Note that if there are dependencies on other python packages, these packages might not be present in the TestPyPi repository, in which case pip install-ing from there might fail.
The basic functionality of the topicmodels library is tested by the suite of unit tests in topicmodel_tests.
These can be run with the command:
python setup.py test
Stephen's original text-mining-tutorial package made use of GSL for faster random number generation.

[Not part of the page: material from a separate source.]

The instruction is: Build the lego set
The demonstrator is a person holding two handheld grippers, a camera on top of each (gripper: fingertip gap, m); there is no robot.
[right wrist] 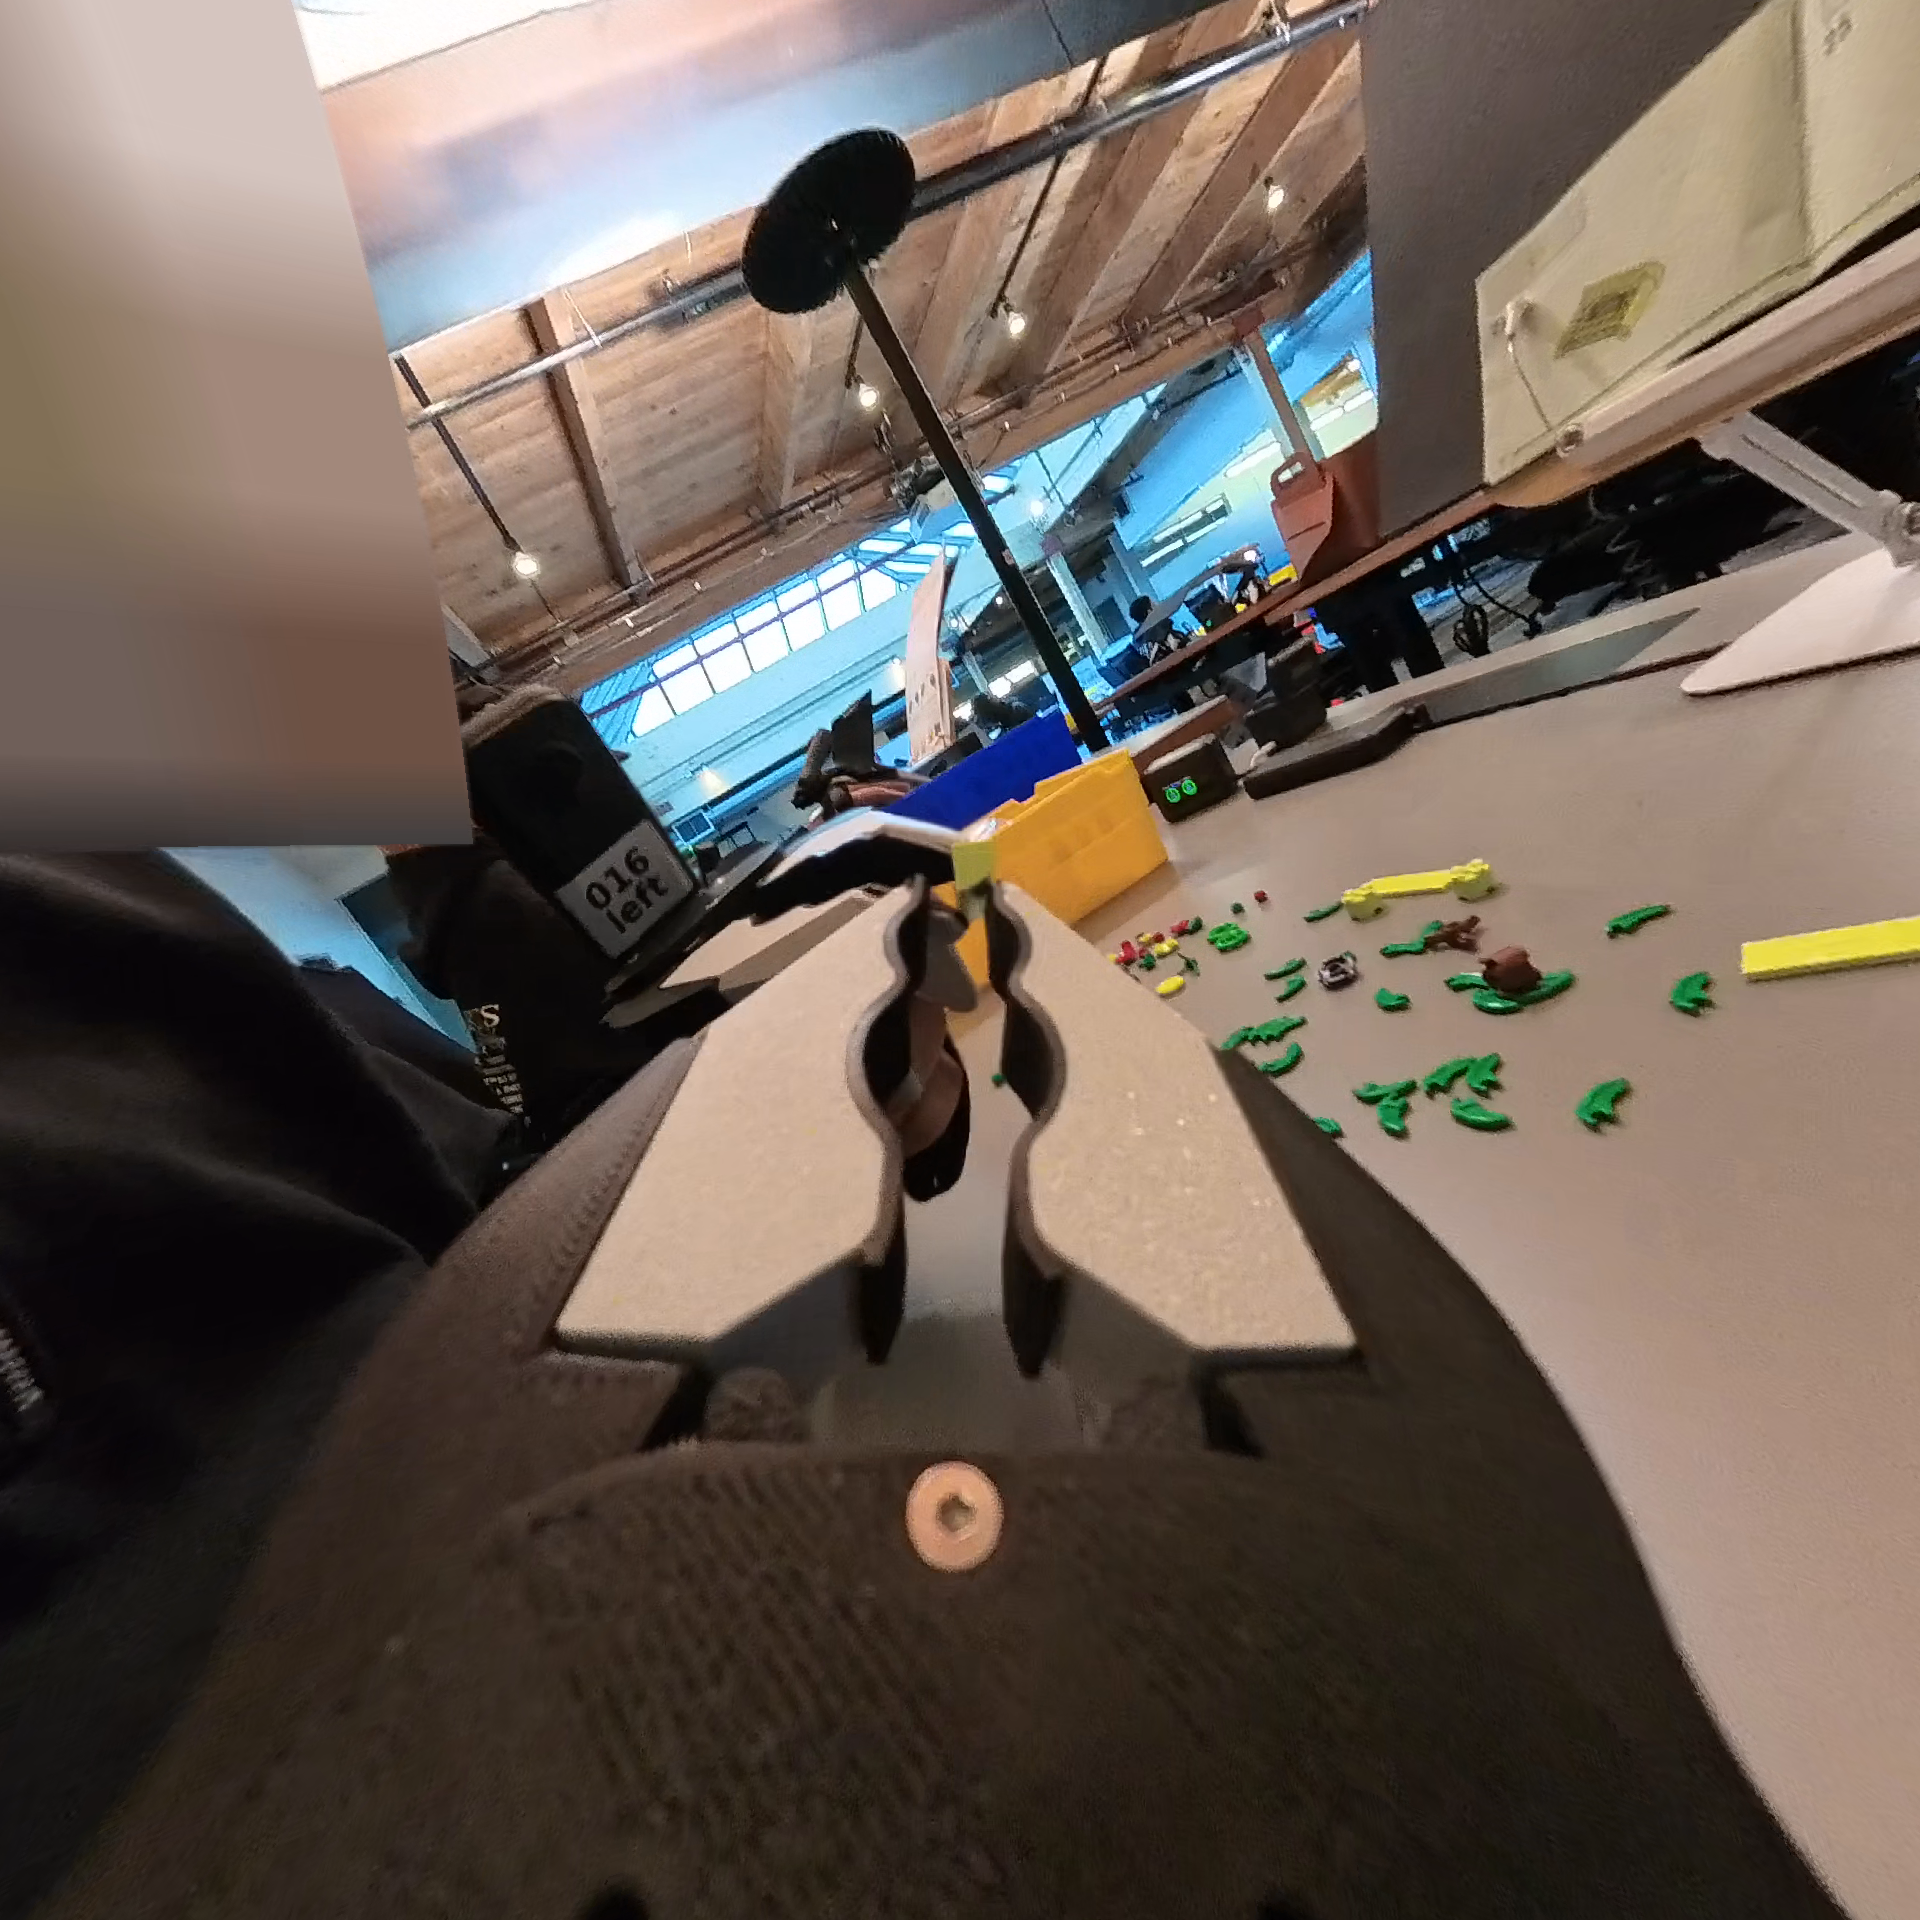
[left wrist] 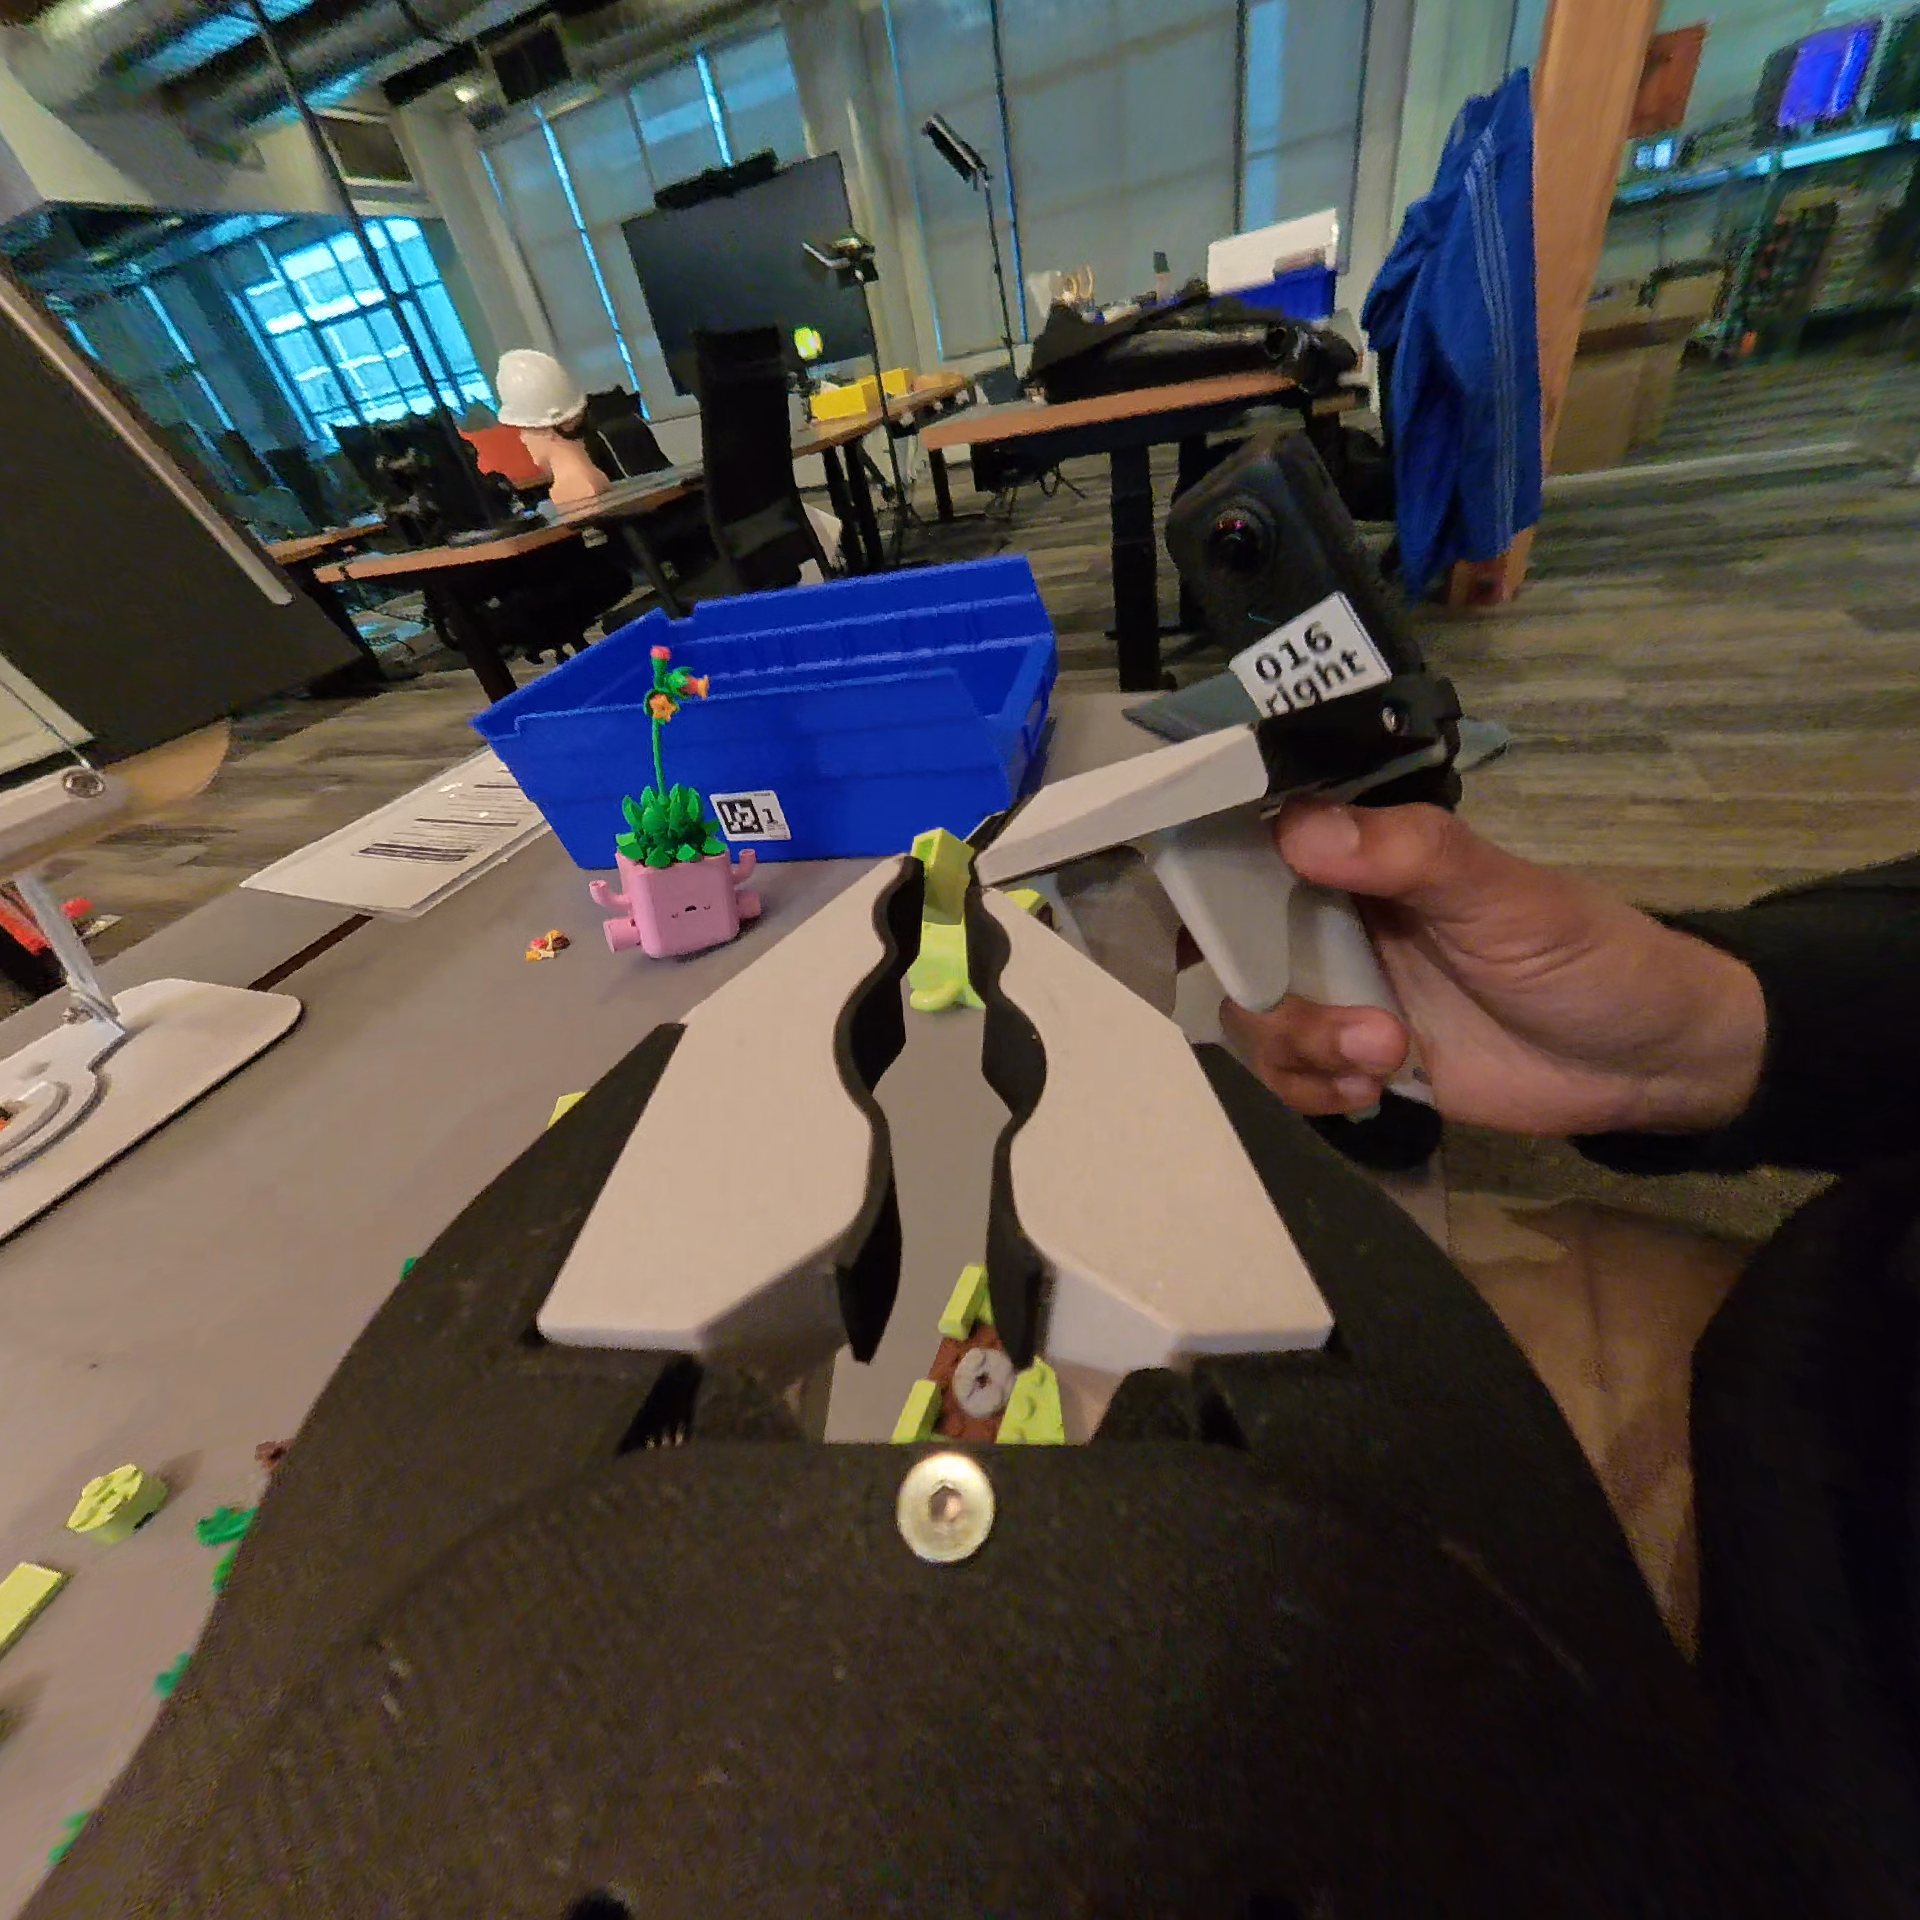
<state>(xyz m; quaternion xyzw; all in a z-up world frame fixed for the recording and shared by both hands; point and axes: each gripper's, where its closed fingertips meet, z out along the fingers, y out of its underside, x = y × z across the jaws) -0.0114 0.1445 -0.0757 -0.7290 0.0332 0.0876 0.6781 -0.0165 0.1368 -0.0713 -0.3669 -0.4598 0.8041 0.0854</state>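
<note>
The left hand-held gripper (left wrist: pixel 943 883) is clamped on a lime-green lego piece (left wrist: pixel 943 940) at its tips, and the right hand-held gripper (left wrist: pixel 987 844) meets that piece from 2 o'clock, pinching its top corner. On the grey table (left wrist: pixel 416 1091), a pink lego flowerpot (left wrist: pixel 681 899) stands at 10 o'clock before a blue bin (left wrist: pixel 831 707); green lego leaves (right wrist: pixel 1455 1091) lie scattered at 3 o'clock in the right wrist view.

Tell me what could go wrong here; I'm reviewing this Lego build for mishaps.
1. Both grippers, left and right, pinch the lime piece only at their fingertips; pressing could make it twist or pop free.
2. A drop might scatter it among the loose green leaves.
3. The pink pot model stands close and could get knocked.
</note>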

However, I have not yet managed to get setup.py to handle this correctly even for OSX (and it will be even more difficult to get it working on multiple platforms), so the current implementation just uses numpy.
Code has been modified in order to work in both python2 and python3 - the main changes involved were:
- Changing
xrange
torange
in many places. - Changing
iteritems
toitems
in a few places. - Changing
map(func,list)
tolist(map(func,list))
in many places.
Unit tests have been written to test the reading in of a text file, the creation of the docsobj
preprocessing
object and some of its functionality (removing stopwords, stemming), and the creation and operation of the ldaobj
sampling object.
A "wheel" for OSX, and a source dist for other platforms, have been uploaded to PyPi. Installing via pip install
has been tested on a couple of different Macs, on an Ubuntu 16.04 VM, and on a Windows Server 2016 VM. For
the Windows installation, it was necessary to install the Microsoft Visual Studio C++ Compiler (to build the
library from the Cython file).
(Note that pip install from TestPyPi fails, as various python dependencies are not present in TestPyPi).